What to produce:
Read the data below line by line and state how many lines hold "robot". Nothing else belongs in the answer.

(Collected data)

<<<<

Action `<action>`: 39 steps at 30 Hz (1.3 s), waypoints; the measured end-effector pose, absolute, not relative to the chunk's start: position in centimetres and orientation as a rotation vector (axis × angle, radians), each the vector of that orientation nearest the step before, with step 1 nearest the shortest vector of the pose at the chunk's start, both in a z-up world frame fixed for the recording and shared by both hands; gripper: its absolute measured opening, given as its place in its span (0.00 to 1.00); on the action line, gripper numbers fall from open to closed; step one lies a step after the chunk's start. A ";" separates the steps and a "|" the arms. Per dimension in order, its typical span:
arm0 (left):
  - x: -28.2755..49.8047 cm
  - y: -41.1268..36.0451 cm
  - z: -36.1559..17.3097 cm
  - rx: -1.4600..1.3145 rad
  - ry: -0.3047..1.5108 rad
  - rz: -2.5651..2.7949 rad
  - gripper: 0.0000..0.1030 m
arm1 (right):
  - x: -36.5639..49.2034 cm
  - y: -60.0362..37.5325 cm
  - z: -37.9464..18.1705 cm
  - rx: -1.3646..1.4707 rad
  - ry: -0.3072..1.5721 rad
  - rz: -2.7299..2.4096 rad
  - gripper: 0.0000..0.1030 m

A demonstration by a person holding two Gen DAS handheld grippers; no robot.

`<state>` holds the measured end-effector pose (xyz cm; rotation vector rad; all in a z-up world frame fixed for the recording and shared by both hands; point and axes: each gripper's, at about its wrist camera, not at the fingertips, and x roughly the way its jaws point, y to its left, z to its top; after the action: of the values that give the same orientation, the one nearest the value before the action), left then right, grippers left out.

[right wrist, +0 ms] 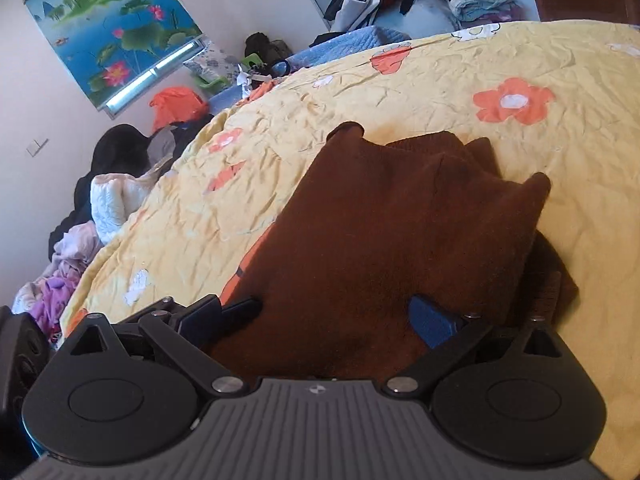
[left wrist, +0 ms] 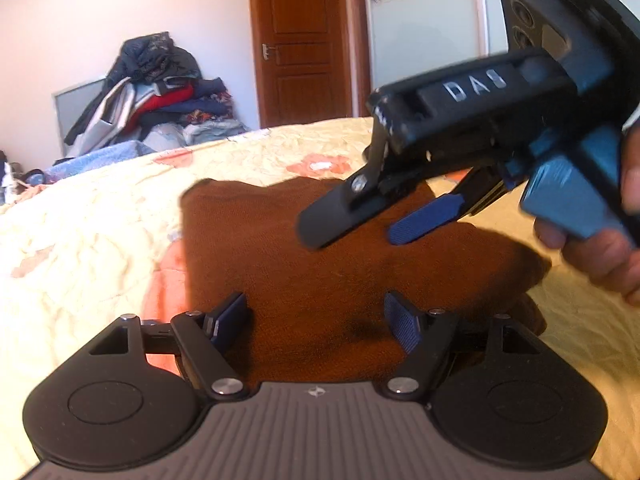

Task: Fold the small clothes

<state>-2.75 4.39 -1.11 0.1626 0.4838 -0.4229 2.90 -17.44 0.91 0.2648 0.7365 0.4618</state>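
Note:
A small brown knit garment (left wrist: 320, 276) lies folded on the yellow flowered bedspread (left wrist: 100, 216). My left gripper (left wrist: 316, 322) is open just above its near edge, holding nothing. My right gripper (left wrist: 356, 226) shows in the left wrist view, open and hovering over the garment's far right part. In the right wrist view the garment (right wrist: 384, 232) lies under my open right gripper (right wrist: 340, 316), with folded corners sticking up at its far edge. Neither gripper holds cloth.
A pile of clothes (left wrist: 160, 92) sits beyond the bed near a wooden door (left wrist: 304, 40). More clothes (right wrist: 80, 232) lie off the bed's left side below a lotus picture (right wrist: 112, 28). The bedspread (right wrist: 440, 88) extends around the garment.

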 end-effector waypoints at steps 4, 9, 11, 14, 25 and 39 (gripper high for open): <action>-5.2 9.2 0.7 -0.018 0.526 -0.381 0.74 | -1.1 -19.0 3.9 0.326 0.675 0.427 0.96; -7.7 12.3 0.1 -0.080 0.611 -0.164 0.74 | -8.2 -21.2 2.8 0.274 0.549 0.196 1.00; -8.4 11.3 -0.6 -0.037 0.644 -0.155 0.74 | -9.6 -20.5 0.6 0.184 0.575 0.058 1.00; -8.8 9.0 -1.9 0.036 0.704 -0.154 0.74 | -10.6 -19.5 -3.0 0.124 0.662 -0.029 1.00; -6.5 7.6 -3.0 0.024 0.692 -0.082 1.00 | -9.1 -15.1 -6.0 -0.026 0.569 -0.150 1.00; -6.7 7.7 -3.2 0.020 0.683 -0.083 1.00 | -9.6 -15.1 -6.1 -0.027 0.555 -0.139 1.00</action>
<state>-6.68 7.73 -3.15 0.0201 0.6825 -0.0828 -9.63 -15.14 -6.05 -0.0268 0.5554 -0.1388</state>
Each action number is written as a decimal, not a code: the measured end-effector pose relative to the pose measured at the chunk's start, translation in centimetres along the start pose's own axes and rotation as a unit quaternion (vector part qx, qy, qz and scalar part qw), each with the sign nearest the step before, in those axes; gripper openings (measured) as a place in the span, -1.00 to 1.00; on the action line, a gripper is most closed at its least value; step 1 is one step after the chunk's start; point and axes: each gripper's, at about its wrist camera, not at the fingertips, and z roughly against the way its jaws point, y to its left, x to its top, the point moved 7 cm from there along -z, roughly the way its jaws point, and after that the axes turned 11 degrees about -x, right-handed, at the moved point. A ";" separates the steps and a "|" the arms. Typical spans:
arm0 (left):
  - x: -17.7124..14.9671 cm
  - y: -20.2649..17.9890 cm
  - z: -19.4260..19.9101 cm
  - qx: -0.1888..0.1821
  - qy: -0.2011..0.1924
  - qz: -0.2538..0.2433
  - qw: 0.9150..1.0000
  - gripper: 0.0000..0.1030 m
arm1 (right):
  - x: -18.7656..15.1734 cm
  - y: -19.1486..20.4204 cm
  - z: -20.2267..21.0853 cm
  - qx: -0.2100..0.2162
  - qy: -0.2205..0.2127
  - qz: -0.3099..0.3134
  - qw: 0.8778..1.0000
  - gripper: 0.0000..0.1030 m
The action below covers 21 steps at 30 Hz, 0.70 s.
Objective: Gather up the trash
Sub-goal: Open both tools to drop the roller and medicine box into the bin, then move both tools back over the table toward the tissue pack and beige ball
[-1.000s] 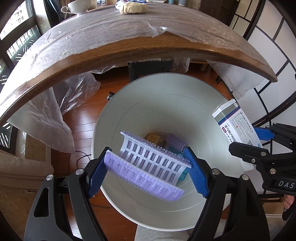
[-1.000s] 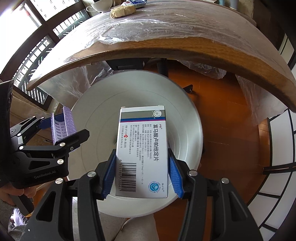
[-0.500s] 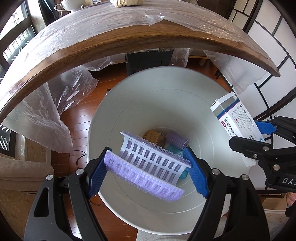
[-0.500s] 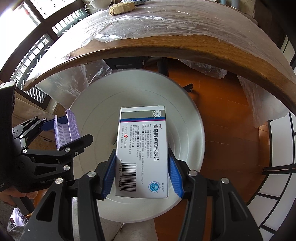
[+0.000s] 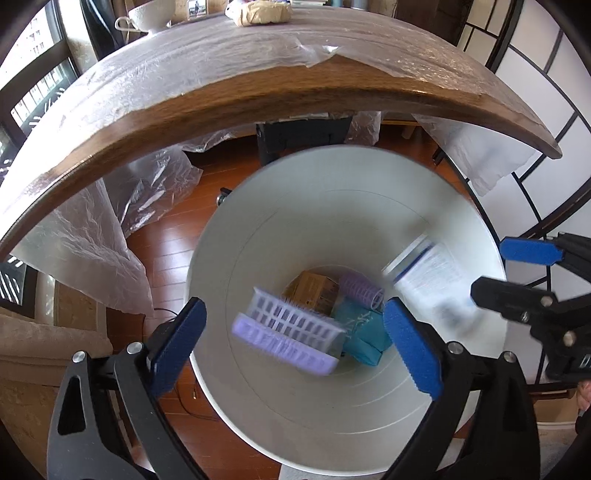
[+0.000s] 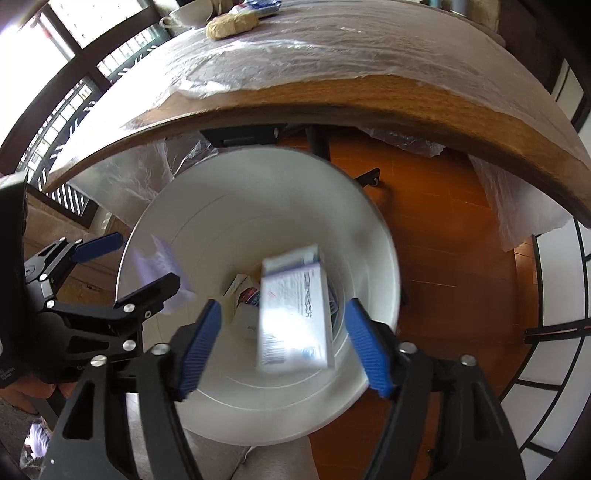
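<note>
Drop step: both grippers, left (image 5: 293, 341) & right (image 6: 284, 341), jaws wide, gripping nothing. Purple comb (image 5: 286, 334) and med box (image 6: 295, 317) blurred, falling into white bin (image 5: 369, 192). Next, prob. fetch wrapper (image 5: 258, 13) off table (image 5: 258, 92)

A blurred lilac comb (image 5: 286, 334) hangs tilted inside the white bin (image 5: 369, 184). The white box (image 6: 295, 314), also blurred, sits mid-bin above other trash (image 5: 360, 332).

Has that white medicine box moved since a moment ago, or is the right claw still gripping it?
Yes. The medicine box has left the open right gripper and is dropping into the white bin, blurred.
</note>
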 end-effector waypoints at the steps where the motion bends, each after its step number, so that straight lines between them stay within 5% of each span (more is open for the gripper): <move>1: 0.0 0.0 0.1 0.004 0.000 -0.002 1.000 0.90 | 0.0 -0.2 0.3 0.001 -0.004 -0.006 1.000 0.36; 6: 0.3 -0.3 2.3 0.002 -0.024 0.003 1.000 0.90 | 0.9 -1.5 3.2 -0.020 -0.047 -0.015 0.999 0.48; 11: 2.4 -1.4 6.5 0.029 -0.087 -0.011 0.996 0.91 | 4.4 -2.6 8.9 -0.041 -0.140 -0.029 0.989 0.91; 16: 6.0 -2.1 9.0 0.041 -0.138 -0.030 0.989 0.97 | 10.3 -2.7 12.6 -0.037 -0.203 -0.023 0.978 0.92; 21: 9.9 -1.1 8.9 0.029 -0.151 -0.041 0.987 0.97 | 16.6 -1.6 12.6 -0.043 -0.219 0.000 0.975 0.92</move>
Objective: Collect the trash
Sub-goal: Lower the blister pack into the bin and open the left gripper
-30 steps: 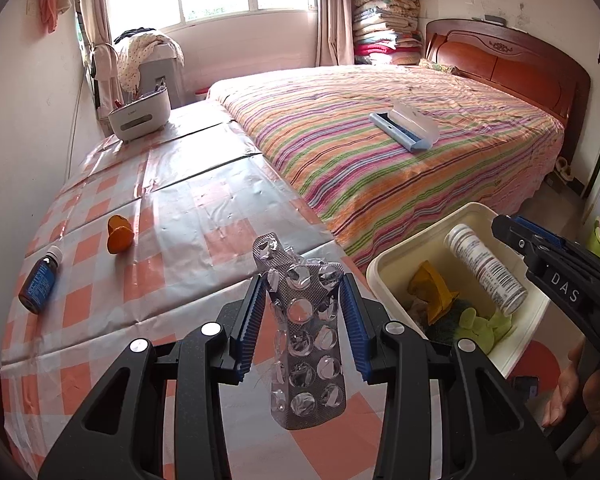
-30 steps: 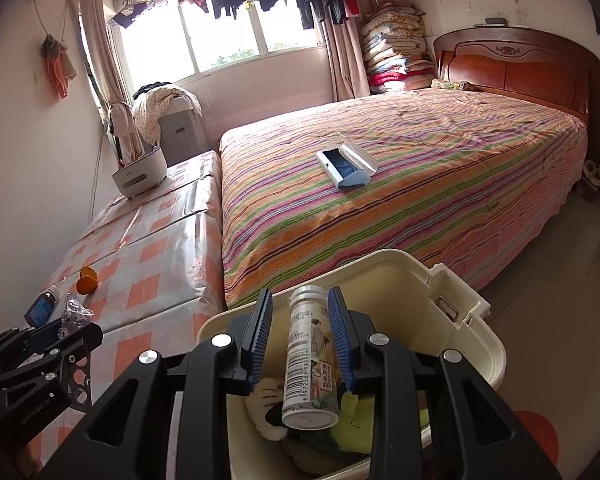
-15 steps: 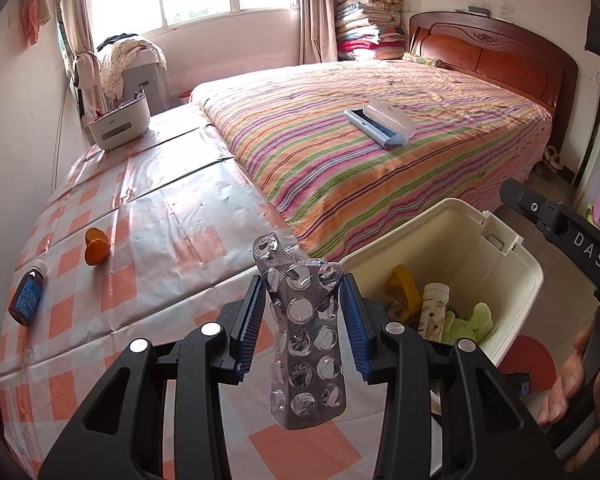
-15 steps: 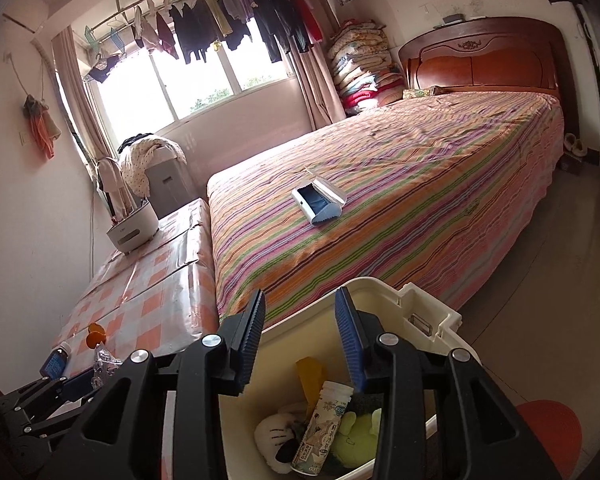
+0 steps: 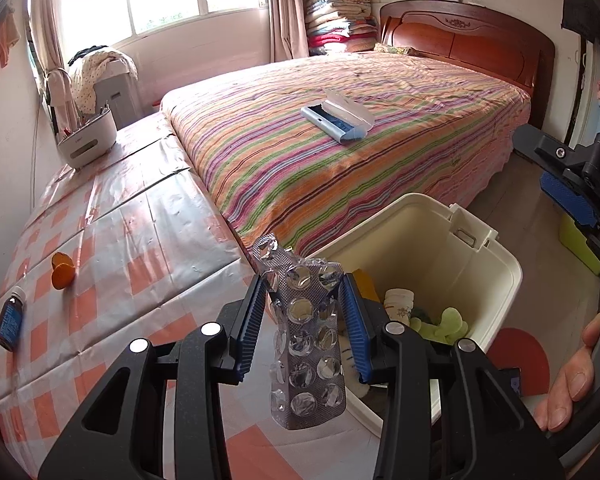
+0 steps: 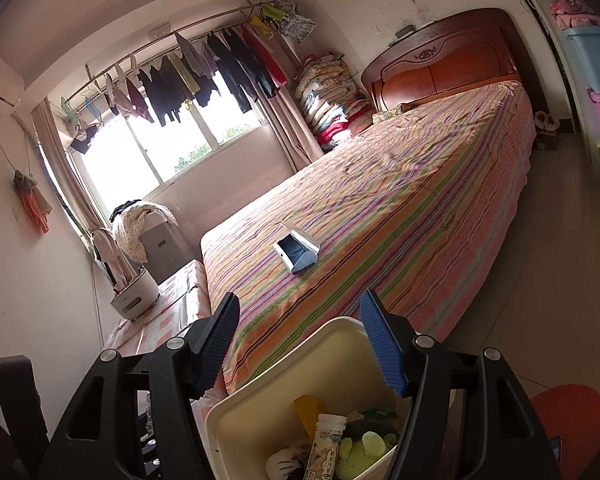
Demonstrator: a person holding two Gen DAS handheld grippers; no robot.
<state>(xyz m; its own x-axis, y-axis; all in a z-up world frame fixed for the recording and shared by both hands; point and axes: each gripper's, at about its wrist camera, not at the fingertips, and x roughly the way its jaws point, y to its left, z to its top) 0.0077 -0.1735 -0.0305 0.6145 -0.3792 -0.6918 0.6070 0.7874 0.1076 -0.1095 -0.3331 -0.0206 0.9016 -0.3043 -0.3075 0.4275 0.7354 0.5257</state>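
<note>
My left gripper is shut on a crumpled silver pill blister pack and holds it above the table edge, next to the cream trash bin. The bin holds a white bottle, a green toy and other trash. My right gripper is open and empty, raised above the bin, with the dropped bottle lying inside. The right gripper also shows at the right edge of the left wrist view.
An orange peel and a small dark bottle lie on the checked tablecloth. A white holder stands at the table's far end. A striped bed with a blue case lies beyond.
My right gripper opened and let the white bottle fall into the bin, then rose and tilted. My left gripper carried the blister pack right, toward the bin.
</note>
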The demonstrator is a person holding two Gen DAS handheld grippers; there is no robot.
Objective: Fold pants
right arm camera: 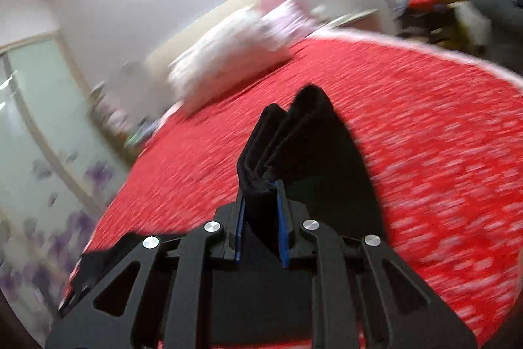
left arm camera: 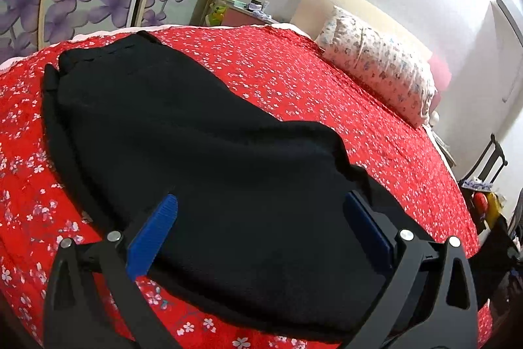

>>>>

Answer to this task:
3